Two-time 212 Olympia champion Shaun Clarida is always looking to improve and add muscle tissue to his physique. His off-season training to defend his Olympia title underwent a shift as he moved to Dallas, Texas. With his location different, why not try a heavy hypertrophic leg workout? As they say, “Everything’s bigger in Texas.”
On June 5, 2023, Clarida published a video to his YouTube channel covering his first leg day post-move to Texas. Check it out below:
Shaun Clarida Lower-Body Workout
Here’s a breakdown of the 212 champ’s Texas-sized training session:
- Standing Calf Raises
- Seated Calf Raises
- Adductor Pulls
- Seated Hamstring Curls
- Seated Leg Raises
- Pendulum Squats
- Seated Leg Press
- Hack Squat Finisher — 15-second rest between sets, multiple sets to failure
Clarida begins with calves, then trained his adductors and hamstrings before biasing his quads.

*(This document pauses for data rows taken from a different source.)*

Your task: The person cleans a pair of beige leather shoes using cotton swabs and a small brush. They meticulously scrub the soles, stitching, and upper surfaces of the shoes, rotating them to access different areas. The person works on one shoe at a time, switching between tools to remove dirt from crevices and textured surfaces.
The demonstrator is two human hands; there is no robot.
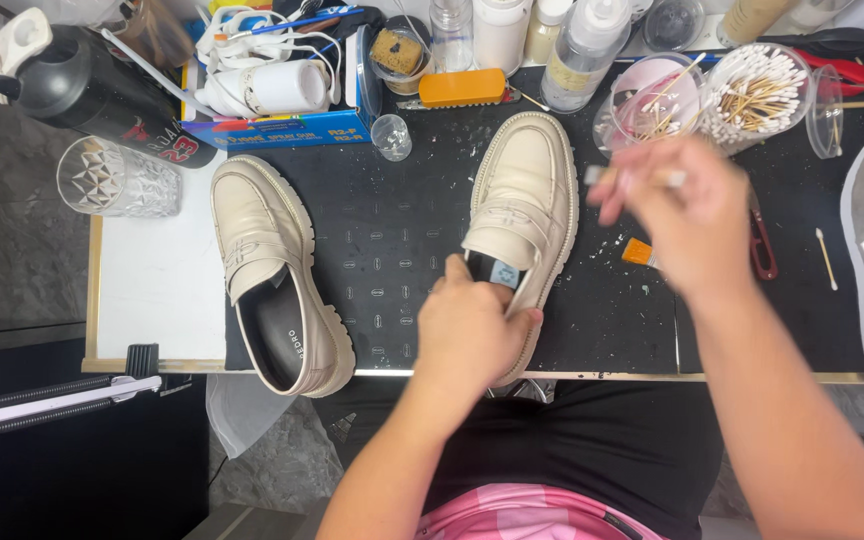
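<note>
Plastic cup [755, 92] of cotton swabs, left hand [467, 335] on loafer [522, 215]

Smooth cream leather on a matt black mat

Both loafers [522, 200] [272, 270] showed soft-sheened leather with ribbed rubbery soles; the mat [392, 250] looked dull and paint-flecked; the cut-pattern tumbler [117, 180] was clear glass.

A second cream leather loafer [277, 275] lies on the black cutting mat [392, 250]; a cut-glass tumbler [117, 178] stands left; a clear tub of cotton swabs [755, 92] stands behind; an orange brush [462, 87] lies nearby.

L hand [467, 335] curled gripping, R hand [687, 215] raised, blurred
</note>
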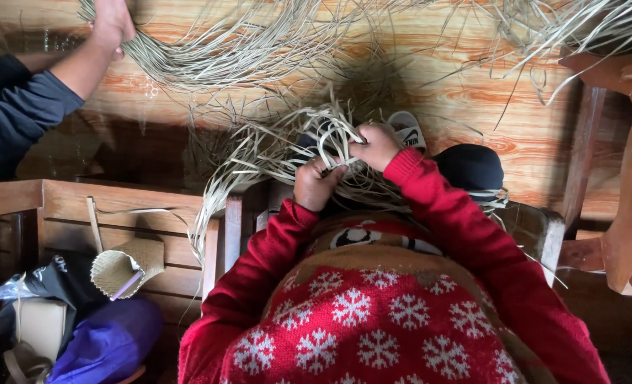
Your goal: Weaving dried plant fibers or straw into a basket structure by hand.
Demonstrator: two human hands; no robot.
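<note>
**Two hands closed on a tangle of pale straw strips**

The woven straw bundle sits right in front of the person's chest, over their lap, with loose strips fanning away from it to the left and up. The left hand has its fingers curled tight on strips at the bundle's lower edge; the right hand, just beside and slightly above, pinches strips with fingers together. Both red sleeves meet at the bundle.

Beyond the bundle, a larger spread of loose straw lies on the wood-patterned floor, and another person's hand in a dark blue sleeve grips it at the upper left, well apart from the bundle. A bare stretch of floor opens to the bundle's right, ending at a wooden chair leg. Left of and below the bundle stands a wooden bench, holding a small woven basket, a purple bag and dark bags crowded at its near edge.
</note>
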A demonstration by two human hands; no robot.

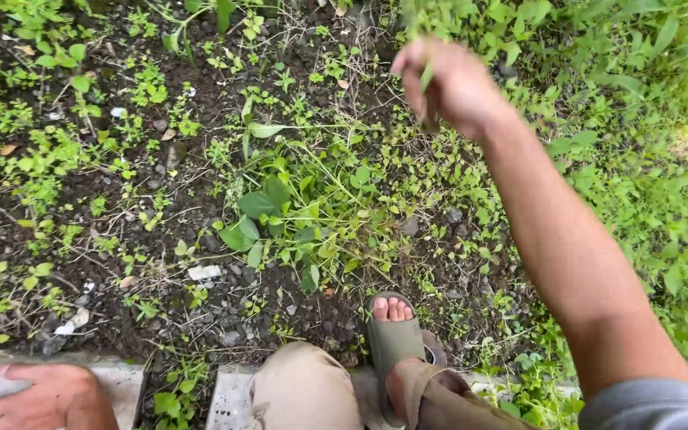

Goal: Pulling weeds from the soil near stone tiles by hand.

Shaun Clarida’s Training Tips
During his leg session, Clarida offered five training tips:
1. Train the Weakest Body Part First
Clarida starts with calf raises because it’s the weakest body part. Working weaker body parts is more optimal as they can be trained while Clarida is fresh. He can train his calves more intensely than if he tacked them on at the end of the session.
2. Implement Warm-Up and Feeder Sets
Clarida performs one to two warm-up sets for almost every movement, followed by one to two “feeder” sets. Feeder sets, a.k.a. ramp-up sets, were taught to him by John Meadows, the legendary bodybuilder who passed away in 2021.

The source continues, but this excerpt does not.